Wargon harcelé pour ses propos sur la vaccination obligatoire contre la grippe : des médecins appellent l'Ordre à réagir
"Malgré les engagements qu’il avait pris il y a moins de six mois, l’Ordre censé nous protéger a été totalement absent de la défense de notre confrère attaqué", reprochent les signataires d'une tribune publiée par Le Point.
A l'origine de cette "campagne de dénigrement" à l'encontre du Dr Mathias Wargon, des propos tenus le 21 décembre sur le plateau de BFMTV. Alors que la grippe menace de déborder l'hôpital, le chef du service des urgences de l'hôpital Delafontaine de Saint-Denis (Seine-Saint-Denis) prend position pour la vaccination obligatoire des plus de 65 ans. Face à la journaliste qui juge que la mesure est délicate à mettre en œuvre, le médecin appelle chacun à prendre ses responsabilités pour préserver le système de santé : "dans ces cas-là, on les reçoit pas à l'hôpital non plus", lâche-t-il. "Notre système de santé, il va pas bien, notre Sécurité sociale, elle va pas bien, et demain si on continue comme ça à tirer sur la corde, à 'j'y ai droit' sans faire d'efforts, bah y'aura plus de Sécurité sociale", développe-t-il.

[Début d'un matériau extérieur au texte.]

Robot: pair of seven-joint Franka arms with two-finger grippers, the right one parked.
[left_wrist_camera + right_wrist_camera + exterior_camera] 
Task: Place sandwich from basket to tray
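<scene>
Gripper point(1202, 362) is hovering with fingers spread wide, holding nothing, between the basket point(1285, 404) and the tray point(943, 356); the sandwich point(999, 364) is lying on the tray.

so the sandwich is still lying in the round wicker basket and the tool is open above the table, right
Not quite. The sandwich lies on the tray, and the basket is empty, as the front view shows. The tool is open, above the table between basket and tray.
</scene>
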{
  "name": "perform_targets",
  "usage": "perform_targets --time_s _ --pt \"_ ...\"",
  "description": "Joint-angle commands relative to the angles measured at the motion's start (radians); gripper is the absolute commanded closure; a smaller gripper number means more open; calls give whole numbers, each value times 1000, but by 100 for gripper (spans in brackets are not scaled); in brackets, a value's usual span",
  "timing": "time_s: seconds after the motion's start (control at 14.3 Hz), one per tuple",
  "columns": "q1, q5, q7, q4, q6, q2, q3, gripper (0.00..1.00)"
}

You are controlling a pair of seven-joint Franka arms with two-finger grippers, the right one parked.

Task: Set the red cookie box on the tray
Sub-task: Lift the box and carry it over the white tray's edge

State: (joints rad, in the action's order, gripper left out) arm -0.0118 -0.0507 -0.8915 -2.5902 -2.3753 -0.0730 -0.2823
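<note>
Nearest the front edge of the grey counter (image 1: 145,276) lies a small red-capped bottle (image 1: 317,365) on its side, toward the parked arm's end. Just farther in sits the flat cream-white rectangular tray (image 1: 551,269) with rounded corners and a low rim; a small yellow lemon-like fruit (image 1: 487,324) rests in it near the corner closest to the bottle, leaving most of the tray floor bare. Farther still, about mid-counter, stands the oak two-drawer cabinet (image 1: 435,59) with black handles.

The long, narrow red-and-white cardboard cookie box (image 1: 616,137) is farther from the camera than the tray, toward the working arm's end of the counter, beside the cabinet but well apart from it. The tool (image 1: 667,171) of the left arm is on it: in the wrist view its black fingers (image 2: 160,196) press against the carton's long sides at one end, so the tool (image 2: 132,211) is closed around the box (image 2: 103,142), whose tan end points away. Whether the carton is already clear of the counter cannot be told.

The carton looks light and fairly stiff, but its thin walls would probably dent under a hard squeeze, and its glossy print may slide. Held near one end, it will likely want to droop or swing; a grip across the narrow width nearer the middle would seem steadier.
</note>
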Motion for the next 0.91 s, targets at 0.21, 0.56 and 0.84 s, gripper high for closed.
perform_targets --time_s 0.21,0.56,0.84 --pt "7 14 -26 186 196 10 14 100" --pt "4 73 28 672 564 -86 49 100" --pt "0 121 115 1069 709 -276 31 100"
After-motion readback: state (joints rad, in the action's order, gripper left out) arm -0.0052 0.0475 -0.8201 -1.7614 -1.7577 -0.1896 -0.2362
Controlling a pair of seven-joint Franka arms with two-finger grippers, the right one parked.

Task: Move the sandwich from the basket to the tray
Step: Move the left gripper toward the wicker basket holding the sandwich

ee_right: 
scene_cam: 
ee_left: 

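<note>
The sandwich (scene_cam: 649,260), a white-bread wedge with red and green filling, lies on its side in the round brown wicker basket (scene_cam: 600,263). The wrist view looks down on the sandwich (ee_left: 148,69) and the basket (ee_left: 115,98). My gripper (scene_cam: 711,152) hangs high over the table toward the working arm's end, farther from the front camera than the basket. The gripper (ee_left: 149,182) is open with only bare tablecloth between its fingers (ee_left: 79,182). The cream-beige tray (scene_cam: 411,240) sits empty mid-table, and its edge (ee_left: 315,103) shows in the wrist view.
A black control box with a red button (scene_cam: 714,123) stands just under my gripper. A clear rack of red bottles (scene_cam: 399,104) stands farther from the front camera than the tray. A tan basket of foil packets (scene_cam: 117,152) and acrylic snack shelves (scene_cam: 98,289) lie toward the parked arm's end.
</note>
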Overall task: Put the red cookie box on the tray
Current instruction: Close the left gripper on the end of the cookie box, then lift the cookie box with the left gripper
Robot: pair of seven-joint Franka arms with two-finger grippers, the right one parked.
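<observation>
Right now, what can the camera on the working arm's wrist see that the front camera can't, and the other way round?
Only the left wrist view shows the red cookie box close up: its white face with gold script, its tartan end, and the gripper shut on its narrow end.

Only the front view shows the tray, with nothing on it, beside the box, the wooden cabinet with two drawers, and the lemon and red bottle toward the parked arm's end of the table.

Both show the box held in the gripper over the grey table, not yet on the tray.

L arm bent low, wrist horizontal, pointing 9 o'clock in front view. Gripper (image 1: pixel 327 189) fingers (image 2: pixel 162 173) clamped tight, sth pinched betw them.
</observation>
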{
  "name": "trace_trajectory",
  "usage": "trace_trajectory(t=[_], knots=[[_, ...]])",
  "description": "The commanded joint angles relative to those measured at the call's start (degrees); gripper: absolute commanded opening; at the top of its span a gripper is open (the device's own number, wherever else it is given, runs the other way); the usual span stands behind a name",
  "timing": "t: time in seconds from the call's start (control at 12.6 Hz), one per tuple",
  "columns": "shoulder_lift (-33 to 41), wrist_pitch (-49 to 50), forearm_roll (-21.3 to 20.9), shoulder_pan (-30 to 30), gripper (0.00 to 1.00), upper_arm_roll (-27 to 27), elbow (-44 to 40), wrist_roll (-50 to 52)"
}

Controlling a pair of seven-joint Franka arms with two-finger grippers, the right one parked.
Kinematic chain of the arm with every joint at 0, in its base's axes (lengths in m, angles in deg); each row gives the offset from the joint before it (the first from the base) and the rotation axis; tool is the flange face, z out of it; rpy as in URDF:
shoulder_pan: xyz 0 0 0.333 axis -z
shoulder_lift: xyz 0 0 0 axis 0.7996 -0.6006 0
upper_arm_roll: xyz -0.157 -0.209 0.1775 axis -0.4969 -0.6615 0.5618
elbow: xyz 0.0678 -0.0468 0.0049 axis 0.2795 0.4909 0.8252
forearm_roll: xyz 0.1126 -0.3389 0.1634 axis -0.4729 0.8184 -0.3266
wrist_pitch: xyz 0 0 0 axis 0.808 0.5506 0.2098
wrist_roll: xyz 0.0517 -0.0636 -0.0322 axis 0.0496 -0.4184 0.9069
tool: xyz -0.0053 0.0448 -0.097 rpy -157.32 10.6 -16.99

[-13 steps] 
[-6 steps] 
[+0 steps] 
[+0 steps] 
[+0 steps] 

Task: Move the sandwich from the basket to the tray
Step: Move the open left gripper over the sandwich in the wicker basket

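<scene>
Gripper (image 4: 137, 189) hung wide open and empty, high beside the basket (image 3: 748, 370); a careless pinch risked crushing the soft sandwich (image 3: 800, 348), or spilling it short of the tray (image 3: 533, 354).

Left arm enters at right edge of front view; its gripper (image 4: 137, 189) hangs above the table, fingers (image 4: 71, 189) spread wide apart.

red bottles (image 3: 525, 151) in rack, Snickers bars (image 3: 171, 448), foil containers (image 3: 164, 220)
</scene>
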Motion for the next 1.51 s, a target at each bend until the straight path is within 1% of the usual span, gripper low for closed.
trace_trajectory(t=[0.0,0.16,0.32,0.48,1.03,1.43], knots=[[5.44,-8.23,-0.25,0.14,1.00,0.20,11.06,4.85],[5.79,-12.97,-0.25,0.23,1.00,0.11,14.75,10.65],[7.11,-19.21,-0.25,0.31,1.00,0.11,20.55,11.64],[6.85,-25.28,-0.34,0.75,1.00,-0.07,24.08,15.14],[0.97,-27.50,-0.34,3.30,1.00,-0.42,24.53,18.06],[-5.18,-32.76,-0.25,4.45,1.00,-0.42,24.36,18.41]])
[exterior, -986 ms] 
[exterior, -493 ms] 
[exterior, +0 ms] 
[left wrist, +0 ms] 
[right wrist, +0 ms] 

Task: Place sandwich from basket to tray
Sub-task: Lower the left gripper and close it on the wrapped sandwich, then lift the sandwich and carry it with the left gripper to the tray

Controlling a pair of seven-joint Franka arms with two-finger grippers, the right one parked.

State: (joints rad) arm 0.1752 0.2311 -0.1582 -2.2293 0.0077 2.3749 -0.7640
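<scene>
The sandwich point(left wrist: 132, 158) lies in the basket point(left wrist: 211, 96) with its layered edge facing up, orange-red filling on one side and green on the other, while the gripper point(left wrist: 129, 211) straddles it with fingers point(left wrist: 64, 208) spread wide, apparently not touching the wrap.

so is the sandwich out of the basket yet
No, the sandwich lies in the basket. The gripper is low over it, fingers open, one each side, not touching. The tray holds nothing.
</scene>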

Un discours qui a valu au médecin d'être pris pour cible par plusieurs comptes sur les réseaux sociaux, de l'extrême droite à l'extrême gauche, en passant par les antivax.
Soutenir un génocide et diriger un service d’urgences : voilà le “chef” d’un hôpital à deux pas de chez moi.
Effrayant. https://t.co/1gnkfPFB3d— Aly D (@AlyDiouara) December 22, 2025
Les médecins ont l’obligation de soigner tous les malades vaccinés et non vaccinés ! Wargon doit respecter le serment d hypocrite ! A sa place je serai irradiée .
— Nadege (@nadej_nadej18) January 1, 2026
Dans une tribune publiée le 31 décembre par Le Point, un collectif de médecins lui apporte son soutien et reproche à l'Ordre de garder le silence. "Nous avons vu des confrères peu scrupuleux appeler à le signaler, lui et d’autres, auprès de son Ordre sur les réseaux sociaux pour soutenir des idéologies bien éloignées des canons de notre déontologie", constatent-ils. "Durant ce temps, aucune réaction du Conseil national de l’Ordre des médecins ne s’est produite, déplorent les médecins signataires, parmi lesquels les Drs Marty, Barraud et Barrière ou encore la Pre Karine Lacombe. Malgré les engagements qu’il avait pris il y a moins de six mois, l’Ordre censé nous protéger a été totalement absent de la défense de notre confrère attaqué", fustigent-ils.
Le collectif appelle l'instance à "apporter immédiatement un soutien symbolique mais également un soutien juridique à notre confrère harcelé" et à "se saisir sans délai des cas des confrères malveillants qui ont choisi d’instrumentaliser ce harcèlement pour quelques likes sur les réseaux sociaux". L'Ordre doit, en outre, rappeler qu'"un médecin est légitime à s'exprimer sur des questions de santé publique" et "affirmer haut et fort que ceux qui ont fait de la mise en danger de nos contemporains un fonds de commerce ne sont pas fondés à saisir les instances disciplinaires pour leur propagande mortifère", considèrent-ils.